The kind where you wake up in the morning and feel like you never really went to bed.
It started out with me staying up far too late watching ice dancing on the Olympics. What can I say, I got sucked in and before I knew it, it was 11:15.
A short while later, Noah called out to let me know he had a bad dream.
Lately, they have been about zombies. That was the case last night, too. I reminded him that I certainly had never encountered a zombie, reassured him I had the security system on (which is, evidently, zombie-proof in Noah's mind) and that I thought we were pretty good for the night and tucked him back into bed.
And two hours later I was the one jolted awake by my own bad dream.
Brian teases me that I have three kinds of bad dreams. He only has one. His nightmares involve spiders. And result in him smacking me in the middle of the night in an effort to kill them. Love it.
Mine? Well the first is the one where I am back in high school or junior high. Self explanatory, right? Nightmare.
The second one is that we are back planning our wedding and things are going horribly wrong.
And the third is where Brian leaves me.
The last one is the one I had last night.
Now it makes sense that it would come up in my dreams now as we are in one of those waves of being surrounded by friends having marital issues. We're good at our house, no worries. But when you see so many around you going through it, it's hard not to have it at the back of your mind.
So between the "high drama" of ice dance, the fact that I ate a chunk of string cheese and 10 Ritz crackers for dinner, and that the last conversation of the night was with a friend where we reflected on some of the marriages splitting up around us, it makes sense.
But between Noah's bad dream and mine, it made me think about how bad dreams can be such a reflection of your own present view of the world.
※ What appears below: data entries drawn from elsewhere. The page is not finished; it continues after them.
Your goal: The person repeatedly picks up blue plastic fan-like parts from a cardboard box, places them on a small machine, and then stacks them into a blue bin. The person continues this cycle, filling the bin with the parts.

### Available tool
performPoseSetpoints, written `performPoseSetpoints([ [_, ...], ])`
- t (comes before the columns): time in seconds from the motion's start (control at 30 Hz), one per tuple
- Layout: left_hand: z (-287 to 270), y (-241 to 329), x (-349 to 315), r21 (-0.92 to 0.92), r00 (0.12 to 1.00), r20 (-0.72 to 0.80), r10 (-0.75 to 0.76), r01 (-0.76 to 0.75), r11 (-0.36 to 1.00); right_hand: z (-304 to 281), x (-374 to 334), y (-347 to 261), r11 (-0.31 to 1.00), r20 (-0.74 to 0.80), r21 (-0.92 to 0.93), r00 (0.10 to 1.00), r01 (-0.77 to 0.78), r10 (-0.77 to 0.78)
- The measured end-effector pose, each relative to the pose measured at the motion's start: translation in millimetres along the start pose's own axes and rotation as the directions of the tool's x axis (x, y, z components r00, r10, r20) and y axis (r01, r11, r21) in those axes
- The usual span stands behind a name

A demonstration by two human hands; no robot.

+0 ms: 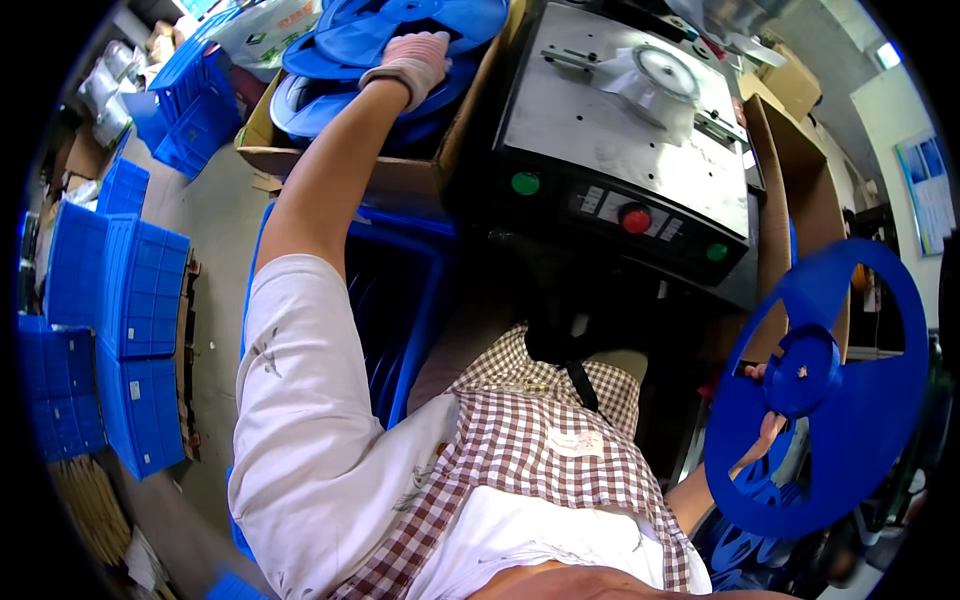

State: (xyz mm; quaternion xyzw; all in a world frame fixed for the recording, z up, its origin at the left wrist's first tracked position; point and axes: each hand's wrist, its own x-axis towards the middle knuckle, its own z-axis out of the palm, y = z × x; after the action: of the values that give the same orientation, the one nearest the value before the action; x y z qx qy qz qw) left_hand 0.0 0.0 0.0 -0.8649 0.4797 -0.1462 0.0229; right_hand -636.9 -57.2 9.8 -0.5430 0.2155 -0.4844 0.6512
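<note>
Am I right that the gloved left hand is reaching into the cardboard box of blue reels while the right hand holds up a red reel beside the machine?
Not quite: the reel in the right hand is blue, not red, as the head view shows. The rest holds: the gloved left hand reaches into the cardboard box of blue reels, beside the machine.

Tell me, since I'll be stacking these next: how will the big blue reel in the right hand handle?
The blue reel probably feels light: the right hand holds it alone near the hub. Its thin, cut-out flange likely flexes. Being round, it may roll if set on edge.
</note>
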Motion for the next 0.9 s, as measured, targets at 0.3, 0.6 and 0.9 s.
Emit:
performPoseSetpoints([
  [0.3, -125.7, 9.6, -132.1, -0.157, 0.769, -0.638, 0.018, -0.154, 0.976, 76.9, 20.3, 15.6, 0.778, 0.301, 0.579, 0.951, -0.243, 0.073],
  [0.6, -174.4, 139.7, -272.0, -0.147, 0.579, -0.641, 0.504, -0.737, 0.66, 147.7, 39.5, 58.2, 0.132, 0.771, 0.603, 0.618, -0.786, 0.157],
  [0.9, -183.8, 201.6, -267.4, -0.969, 0.844, 0.15, 0.516, 0.022, 0.245, 99.6, 17.5, 53.8, 0.312, 0.699, 0.616, 0.685, -0.723, 0.205],
])
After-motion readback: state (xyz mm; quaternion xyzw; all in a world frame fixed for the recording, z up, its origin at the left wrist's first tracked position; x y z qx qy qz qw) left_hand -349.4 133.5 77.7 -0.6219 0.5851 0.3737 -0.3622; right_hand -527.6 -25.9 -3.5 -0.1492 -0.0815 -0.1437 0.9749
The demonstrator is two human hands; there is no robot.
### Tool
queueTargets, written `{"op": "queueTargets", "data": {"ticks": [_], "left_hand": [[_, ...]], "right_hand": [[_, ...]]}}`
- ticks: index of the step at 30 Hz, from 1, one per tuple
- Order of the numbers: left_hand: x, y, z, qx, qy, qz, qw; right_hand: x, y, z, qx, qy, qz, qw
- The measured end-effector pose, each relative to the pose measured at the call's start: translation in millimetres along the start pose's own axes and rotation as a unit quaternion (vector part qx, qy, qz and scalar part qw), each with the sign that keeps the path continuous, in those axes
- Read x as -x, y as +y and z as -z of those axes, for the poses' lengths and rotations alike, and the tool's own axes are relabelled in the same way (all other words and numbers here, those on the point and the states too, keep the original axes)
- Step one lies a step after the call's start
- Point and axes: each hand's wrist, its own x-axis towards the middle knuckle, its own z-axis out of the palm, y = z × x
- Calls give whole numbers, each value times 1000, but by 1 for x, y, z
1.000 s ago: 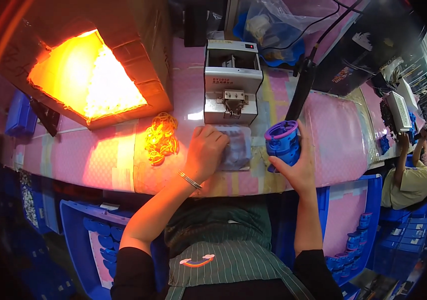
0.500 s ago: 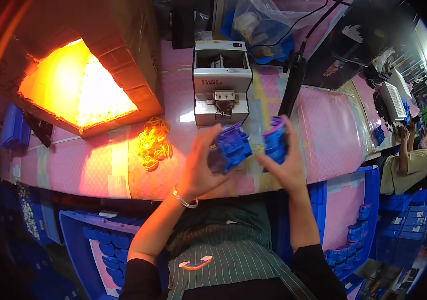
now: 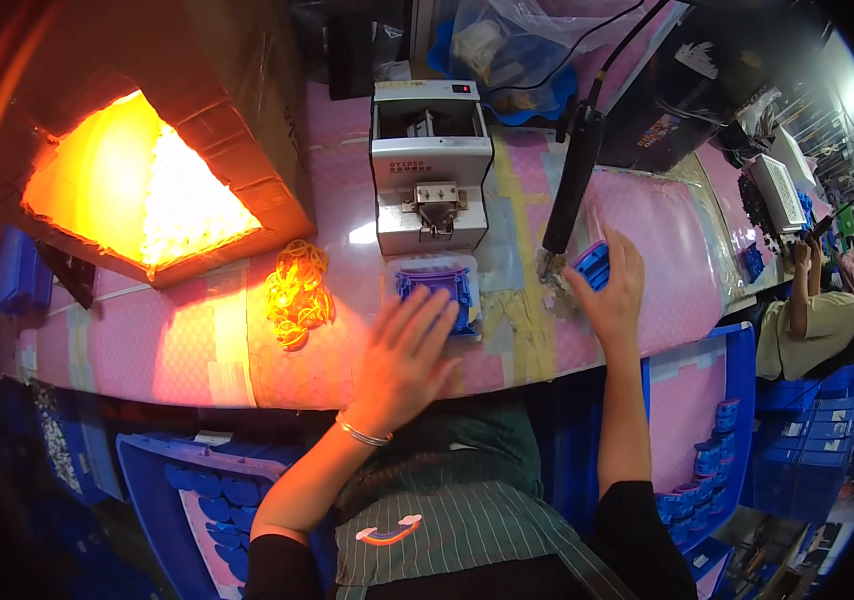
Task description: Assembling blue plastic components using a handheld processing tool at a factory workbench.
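While a blue-and-purple plastic part (image 3: 464, 295) sits on a pale mat (image 3: 447, 262) at the foot of a white machine (image 3: 434, 160), a worker's left hand (image 3: 407, 350) reaches over its near edge, open, with fingers extended and slightly apart; whether the fingertips touch the part cannot be told. To the right, the right hand (image 3: 614, 302) grips a second blue part (image 3: 595, 266) between thumb and fingers above the pink-covered bench (image 3: 677, 250), near the lower end of a black rod-shaped tool (image 3: 579, 170), which slants down from a cord at its upper end. A metal fitting (image 3: 437, 207) juts from the machine's front face. On the bench left of the mat lies a tangle of yellow-orange loops (image 3: 297, 298), close to a cardboard box (image 3: 282, 180) whose cut opening glows brightly. Behind the machine, a clear plastic bag (image 3: 502, 50) rests in a blue container. Below the bench edge, a blue tray on the left (image 3: 150, 480) holds rounded blue pieces, and another on the right (image 3: 743, 390) holds stacked blue pieces. At far right, a co-worker in a pale shirt (image 3: 807, 335) sits at the bench.
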Motion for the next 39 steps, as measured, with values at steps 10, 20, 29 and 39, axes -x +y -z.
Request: {"op": "queueTargets", "data": {"ticks": [10,20,29,39], "left_hand": [[-5,7,-25,-11,37,35,999],[-1,2,-22,4,43,48,998],[-5,4,-20,22,42,50,998],[-2,2,-23,21,36,52,998]], "right_hand": [[-111,-25,-60,-504,-37,-277,818],[-117,-173,4,-682,71,-71,725],[-120,-188,-38,-641,79,-5,763],[-85,-206,-8,-669,-42,-105,735]]}}
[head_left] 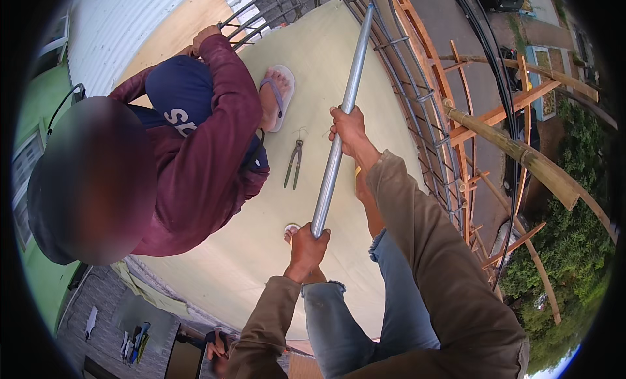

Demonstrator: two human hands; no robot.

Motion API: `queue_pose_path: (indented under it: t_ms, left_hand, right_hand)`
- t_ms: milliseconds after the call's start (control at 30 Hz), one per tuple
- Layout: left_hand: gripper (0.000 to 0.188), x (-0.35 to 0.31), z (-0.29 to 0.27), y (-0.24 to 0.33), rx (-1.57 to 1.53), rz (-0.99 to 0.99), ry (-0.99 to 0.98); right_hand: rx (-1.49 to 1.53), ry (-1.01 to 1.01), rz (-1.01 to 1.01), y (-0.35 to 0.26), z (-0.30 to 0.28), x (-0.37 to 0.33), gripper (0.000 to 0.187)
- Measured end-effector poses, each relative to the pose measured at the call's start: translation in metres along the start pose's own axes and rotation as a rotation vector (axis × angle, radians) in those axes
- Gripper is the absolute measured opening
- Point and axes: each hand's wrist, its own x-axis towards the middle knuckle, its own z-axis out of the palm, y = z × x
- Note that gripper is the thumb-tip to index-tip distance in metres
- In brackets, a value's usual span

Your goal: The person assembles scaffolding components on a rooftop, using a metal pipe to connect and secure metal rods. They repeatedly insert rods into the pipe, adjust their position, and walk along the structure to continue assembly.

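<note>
A long grey metal pipe slants from low centre up to the steel bars at the top. My left hand is closed round its lower end. Further up, my right hand grips the same pipe, its fingers wrapped about it. The pipe's far tip, bluish, reaches the rebar cage along the right edge of the pale board deck. Left of the pipe, a pair of pincers with dark green handles lies on the deck, beside a small bit of wire.
A co-worker in a maroon top squats at left, hands at more rebar. Beyond the right edge stand wooden scaffold poles, a bamboo pole and black cables, with a road far below. Another person shows at lower left.
</note>
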Motion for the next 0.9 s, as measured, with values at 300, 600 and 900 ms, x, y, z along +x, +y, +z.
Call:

Your own fears. Whether you have even articulated them to yourself or not.
If you are six, you worry about zombies. If you are my age, you still have strange little areas of your mind that evidently house old stresses or internalize new ones.
We got through the night. Zombie and divorce-free.
When Eli got up, I asked him how his night was and if he had any dreams.
He nodded and whispered, "Elmo and Cookie."
Gotta think he had the best night of all of us.